Morgan gestured to Lucia and a holographic globe of Chiron appeared above the bed. "Moondance, I need a geography lesson. Could you do that for me?" said Morgan.
Moondance nodded, and pointed out the features of her homeland on the globe.
When the "geography lesson" was complete, Morgan said, "Suicide won't fix any of the damage that has been done, you know. You've been driving poor doctor Sam and his staff frantic."
"But I deserve to die. I'm evil," said Moondance.
"You're in a new world, now. You can make a fresh start, have a new life. It's been done before."
"Oh! I wish that was true! But I can't live with what I've done. The guilt is worse than anything I can imagine, worse than wormsickness, worse than being eaten by worms, even. I have to die. It's the only way out."
On their way out of the hospital, Lucia said, "I hope we kill that ecobitch, Deirdre Skye."
Morgan said, "I concur. But the first order of business is to keep her from killing us. By the way, you are also free to call me Nab."
"Nab...how many people call you that?"
"Moondance now, I hope; you; Miriam Godwinson; some old friends. You count as a new old friend."
"Greetings, Pastor Reyes. How's the religion business going?" said Morgan.
"Quite well, Nwabudike. You should take out some stock now and get in on the ground floor."
"You're not having trouble adapting to all us sinners and unbelievers?"

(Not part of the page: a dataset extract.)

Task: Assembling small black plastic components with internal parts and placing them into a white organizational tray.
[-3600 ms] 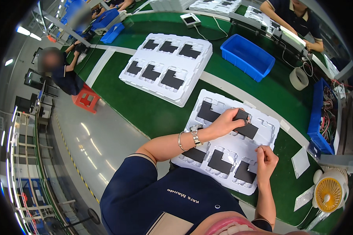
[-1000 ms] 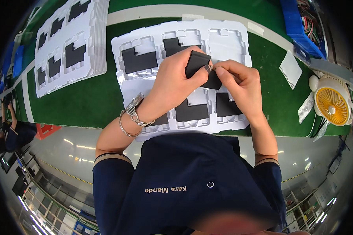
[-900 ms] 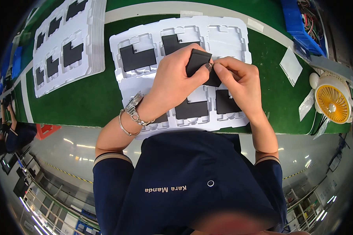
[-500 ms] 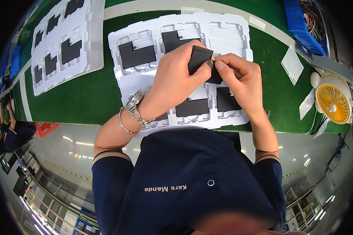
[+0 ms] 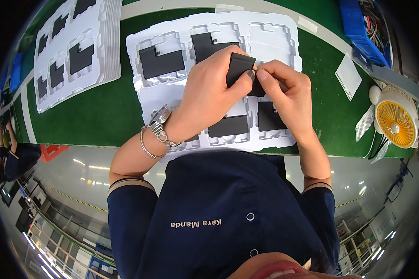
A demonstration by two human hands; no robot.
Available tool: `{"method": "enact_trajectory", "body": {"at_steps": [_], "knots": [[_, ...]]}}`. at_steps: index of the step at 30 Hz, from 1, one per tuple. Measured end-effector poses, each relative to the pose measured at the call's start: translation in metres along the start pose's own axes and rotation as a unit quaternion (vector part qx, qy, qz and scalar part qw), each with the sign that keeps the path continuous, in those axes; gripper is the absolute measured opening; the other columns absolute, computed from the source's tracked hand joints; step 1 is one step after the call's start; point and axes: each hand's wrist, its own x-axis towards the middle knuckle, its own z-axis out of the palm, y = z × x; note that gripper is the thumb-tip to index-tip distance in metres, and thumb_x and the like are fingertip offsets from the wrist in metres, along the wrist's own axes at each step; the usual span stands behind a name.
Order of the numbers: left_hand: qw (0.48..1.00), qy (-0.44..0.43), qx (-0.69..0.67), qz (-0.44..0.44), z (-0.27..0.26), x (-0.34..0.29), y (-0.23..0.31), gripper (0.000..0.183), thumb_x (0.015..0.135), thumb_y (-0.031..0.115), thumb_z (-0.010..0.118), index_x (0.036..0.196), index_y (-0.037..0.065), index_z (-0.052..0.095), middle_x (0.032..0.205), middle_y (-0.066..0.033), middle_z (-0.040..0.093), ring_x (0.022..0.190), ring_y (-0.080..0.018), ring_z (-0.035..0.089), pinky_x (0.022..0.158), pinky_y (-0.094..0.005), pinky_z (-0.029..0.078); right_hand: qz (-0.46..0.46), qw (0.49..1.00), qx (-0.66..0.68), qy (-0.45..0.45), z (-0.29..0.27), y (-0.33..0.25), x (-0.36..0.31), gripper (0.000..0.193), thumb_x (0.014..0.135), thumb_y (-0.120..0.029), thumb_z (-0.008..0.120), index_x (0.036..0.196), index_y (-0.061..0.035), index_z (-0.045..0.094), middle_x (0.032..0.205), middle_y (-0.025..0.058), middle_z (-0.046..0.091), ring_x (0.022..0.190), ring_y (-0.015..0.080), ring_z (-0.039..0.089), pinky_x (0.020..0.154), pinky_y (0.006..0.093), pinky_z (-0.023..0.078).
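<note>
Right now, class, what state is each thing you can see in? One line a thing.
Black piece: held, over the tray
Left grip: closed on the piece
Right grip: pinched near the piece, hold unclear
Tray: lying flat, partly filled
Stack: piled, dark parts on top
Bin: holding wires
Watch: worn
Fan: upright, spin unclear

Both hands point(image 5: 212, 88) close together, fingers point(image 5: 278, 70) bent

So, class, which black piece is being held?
The black piece gripped in the left hand; the other visible pieces lie in white trays.
</note>
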Motion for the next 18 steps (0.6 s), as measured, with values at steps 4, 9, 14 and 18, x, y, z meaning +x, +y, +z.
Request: {"method": "enact_trajectory", "body": {"at_steps": [4, 9, 14, 18], "knots": [[1.000, -0.005, -0.002, -0.006, -0.0003, 0.0001, 0.0007, 0.016, 0.081, 0.011, 0.062, 0.092, 0.001, 0.057, 0.079, -0.0111, 0.063, 0.066, -0.0274, 0.061, 0.061, -0.0347, 0.048, -0.001, 1.000, -0.006, -0.004, -0.0014, -0.0014, 0.0001, 0.015, 0.088, -0.014, 0.064, 0.086, 0.0006, 0.066, 0.055, -0.0016, 0.047, 0.052, 0.0045, 0.036, 0.047, 0.0233, 0.029], [1.000, -0.009, -0.008, -0.004, -0.0006, 0.0001, 0.0010, 0.016, 0.080, 0.011, 0.062, 0.092, 0.001, 0.058, 0.078, -0.0113, 0.062, 0.065, -0.0269, 0.061, 0.060, -0.0341, 0.048, 0.000, 1.000, -0.023, -0.004, -0.0031, -0.0042, 0.0001, 0.014, 0.087, -0.013, 0.065, 0.085, 0.0003, 0.067, 0.055, -0.0008, 0.047, 0.051, 0.0051, 0.036, 0.047, 0.0237, 0.029], [1.000, -0.008, -0.012, -0.005, -0.0001, -0.0002, 0.0004, 0.016, 0.080, 0.010, 0.062, 0.092, 0.001, 0.058, 0.078, -0.0111, 0.062, 0.064, -0.0264, 0.060, 0.060, -0.0340, 0.048, -0.006, 1.000, -0.024, -0.001, -0.0027, -0.0048, -0.0001, 0.014, 0.087, -0.013, 0.065, 0.085, 0.0002, 0.067, 0.055, -0.0009, 0.047, 0.051, 0.0051, 0.036, 0.046, 0.0238, 0.029], [1.000, -0.003, -0.014, 0.007, 0.0013, 0.0000, -0.0026, 0.016, 0.080, 0.010, 0.062, 0.093, 0.001, 0.058, 0.078, -0.0113, 0.062, 0.064, -0.0259, 0.060, 0.059, -0.0338, 0.047, -0.003, 0.999, -0.032, -0.004, -0.0034, -0.0046, -0.0003, 0.013, 0.087, -0.012, 0.065, 0.085, 0.0002, 0.067, 0.055, -0.0008, 0.047, 0.051, 0.0051, 0.036, 0.046, 0.0239, 0.029]]}}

"On the contrary, I find it refreshing. It's pretty boring back in the Conclave. Everyone there is already saved, so I don't have much of a job. Here, I get into a lot of fascinating arguments with unbelievers."
"I understand you've been out of town," said Morgan.
"Yes. Relief work in the north. What happened there was horrible, but it could easily have been far worse. I praise God the worms were stopped in time."
"You should also praise Captain Harmon."
"I never pass up a chance to praise God, but I praise Captain Harmon too. But I thought he was a lieutenant."
"He used to be," said Morgan. "Tell me, don't you get bored sometimes, dealing with our petty sins? Gluttony, sabbath-breaking, coveting the neighbor's wife...it hardly seems worthy of a man of your talents. I'll bet you can find all that back in the Conclave."
"I sense you have something in mind, Nwabudike," said Pastor Reyes.
"You know me too well," said Morgan. "I have in mind a sin as great as any I've seen in my long and sin-filled life. But she herself is not really evil."
"The worm girl," said Pastor Reyes.
"Yes. Will you do it?"
After a pause, Pastor Reyes said, "I shall need to pray for compassion, especially after what I've seen in the north. But yes, Nwabudike, I will."